I know we have spoke in the past and this is something I have gone through myself so I totally know where you are coming from. Unfortunately grief and death especially of a young child is something most people prefer to avoid as it is something that most people don't even want to contemplate. It is not that they don't want to help, it is just that they don't know what to do and indeed I myself did not know how they could help really. 

I had a hard time with just about everyone, my sisters, my friends, even my parents and inlaws. After Alex's funeral there was no phonecalls pretty much at all, I got to a point of feeling extremely low like you, it is such a dark place to be. My main help was from my DH, admittedly my friends who had no kids, and from a friend I made on FF who had been through the same just a month before me. 

Everyone else was in the midst of having babies or had young children and a few meets I went to made me actually feel worse than not going, I really felt like   them when they complained about their kids! 

So I became a real recluse for a year, and to be honest the first year you really just want to go to sleep and not wake up most of the time! It feels so raw to begin with and so hard not to feel every single date, and what you would have been doing. It is still hard down the line but that rawness does subside after a while, although I think it took me two years to feel a teeny bit better.


----------



## panorama (Feb 7, 2005)

For some reason screen keeps jumping after a while....  

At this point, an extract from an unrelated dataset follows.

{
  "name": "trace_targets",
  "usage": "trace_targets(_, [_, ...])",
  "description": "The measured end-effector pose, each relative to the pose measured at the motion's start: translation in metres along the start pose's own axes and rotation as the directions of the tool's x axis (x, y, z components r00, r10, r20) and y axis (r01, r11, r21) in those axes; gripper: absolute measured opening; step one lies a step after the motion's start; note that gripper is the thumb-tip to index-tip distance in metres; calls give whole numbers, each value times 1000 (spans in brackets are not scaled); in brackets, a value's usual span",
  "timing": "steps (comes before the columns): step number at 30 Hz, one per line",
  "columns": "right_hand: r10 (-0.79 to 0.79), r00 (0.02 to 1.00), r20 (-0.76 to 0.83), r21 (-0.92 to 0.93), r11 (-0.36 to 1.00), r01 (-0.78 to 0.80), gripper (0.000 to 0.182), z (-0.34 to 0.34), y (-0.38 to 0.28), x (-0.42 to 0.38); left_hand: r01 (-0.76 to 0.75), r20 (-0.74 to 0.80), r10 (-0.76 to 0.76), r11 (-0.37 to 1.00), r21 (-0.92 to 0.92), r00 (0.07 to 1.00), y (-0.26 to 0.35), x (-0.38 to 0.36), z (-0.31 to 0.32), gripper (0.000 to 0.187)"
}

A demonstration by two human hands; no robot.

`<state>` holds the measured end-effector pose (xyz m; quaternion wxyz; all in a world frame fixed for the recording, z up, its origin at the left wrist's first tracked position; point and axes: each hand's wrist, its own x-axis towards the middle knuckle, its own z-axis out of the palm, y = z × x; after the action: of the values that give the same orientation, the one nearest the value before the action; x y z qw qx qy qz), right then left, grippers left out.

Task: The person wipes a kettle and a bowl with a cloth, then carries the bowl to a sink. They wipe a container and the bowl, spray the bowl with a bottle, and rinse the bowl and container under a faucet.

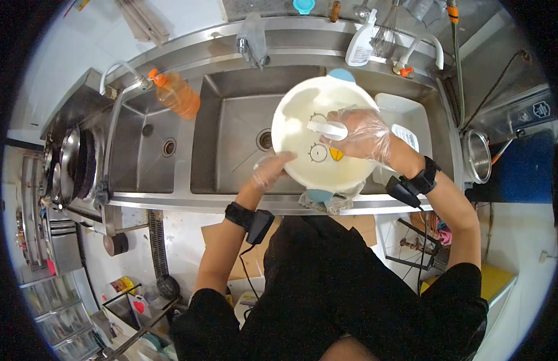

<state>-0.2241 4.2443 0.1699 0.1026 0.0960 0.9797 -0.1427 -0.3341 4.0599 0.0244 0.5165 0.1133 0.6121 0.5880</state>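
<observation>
A round cream basin (pixel 309 120) with blue tabs at its top and bottom rim sits over the sink's right side, a cartoon face on its bottom. My right hand (pixel 363 135), in a clear plastic glove, is over the inside of the basin, fingers wrapped round a white object (pixel 328 129), perhaps a spray nozzle or handle. A white labelled bottle body (pixel 405 137) shows just right of that hand. My left hand (pixel 274 169), also in a clear glove, is at the basin's lower left rim, fingers against it. A crumpled cloth (pixel 333 203) lies below the basin on the sink's front edge.
A steel sink (pixel 237 120) spans the view. An orange bottle (pixel 178 95) leans over its left part. A white tub (pixel 411 108) is in the right basin. Behind stand a white spray bottle (pixel 360 43), a whisk (pixel 386 35) and taps. A steel pot (pixel 476 156) hangs at right.
</observation>
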Motion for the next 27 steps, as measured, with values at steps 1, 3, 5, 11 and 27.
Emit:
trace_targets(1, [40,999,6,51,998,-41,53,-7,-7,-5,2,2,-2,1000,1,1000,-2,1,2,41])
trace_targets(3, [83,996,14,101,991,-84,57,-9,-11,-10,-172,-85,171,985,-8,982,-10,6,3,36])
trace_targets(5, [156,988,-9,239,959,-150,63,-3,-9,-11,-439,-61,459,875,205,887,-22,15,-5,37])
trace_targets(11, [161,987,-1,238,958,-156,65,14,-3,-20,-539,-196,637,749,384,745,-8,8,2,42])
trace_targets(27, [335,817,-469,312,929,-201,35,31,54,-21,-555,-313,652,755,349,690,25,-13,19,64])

Anyway what I am trying to say is that it is 'normal' to feel so bad after such a horrible loss, it is tiring and it is horrible but there is really not much that can make you feel better. It is so normal to feel bitterness, you can't help it. Life moves on for everyone else and its like being stuck in a black hole.

After a few months of not hearing from anyone I just had to release some frustration   so I called my closest family and friends, some on the phone, some in person and some by letter and was just honest. Some didn't really respond so I have now lost touch, but the ones that did it was what I needed and I think they appreciated it too. Even if when you see them there are tears at least it is a way of releasing your feelings. Like someone else said try and do something with them that will help you, maybe a spa day, shopping, or going out for a drink, something that maybe doesn't involve seeing lots of kids. I then took up a new hobby which I have turned into my new business and it has been my saviour, it is something that I can do and feel good about what I do. It is sometimes hard to know what it is you want to do but maybe start with an evening class where no-one knows you and you can be you again at least for a few hours a week. I have also just started to go to jive classes one evening and it is a lot of fun. Anything that gets your mind off normal life for a while.

I hope your friends and family do respond to you, but hang on in there, it will get better, just takes longer than we think.  

Love Alli xx


----------



## nbr1968 (Feb 25, 2008)

Hello again - I have read all your replies and all the advice is so much appreciated. Thank you all for taking the time to read and write. Three things have struck me from what you said;-

Counselling - I have called my doc again this am after reading your posts - she has not even sent off the letter to refer me yet - she is not there until Monday now and I will chase it again then. I did go to the BICA website - there is no one who specialises near me but I do see that some offer telephone counselling - BUT, the reason I am waiting on the doc referral is that right now after all the tx and the expense of tx, drugs etc, we simply cannot easily afford the private counselling. It makes me so mad that there are no specialist NHS counsellors being offered to me out there - after all they say 1 in 6 couples suffers some sort of "IF challenge" (see BICA website) and none of this is self inflicted and yet there is so little dedicated support there. I have been discharged from my clinic now and don't plan to go back there so cannot use their counsellor although when I did go to see her three years ago, she was pretty useless TBH. Why does it all come down to whether we have the money or not?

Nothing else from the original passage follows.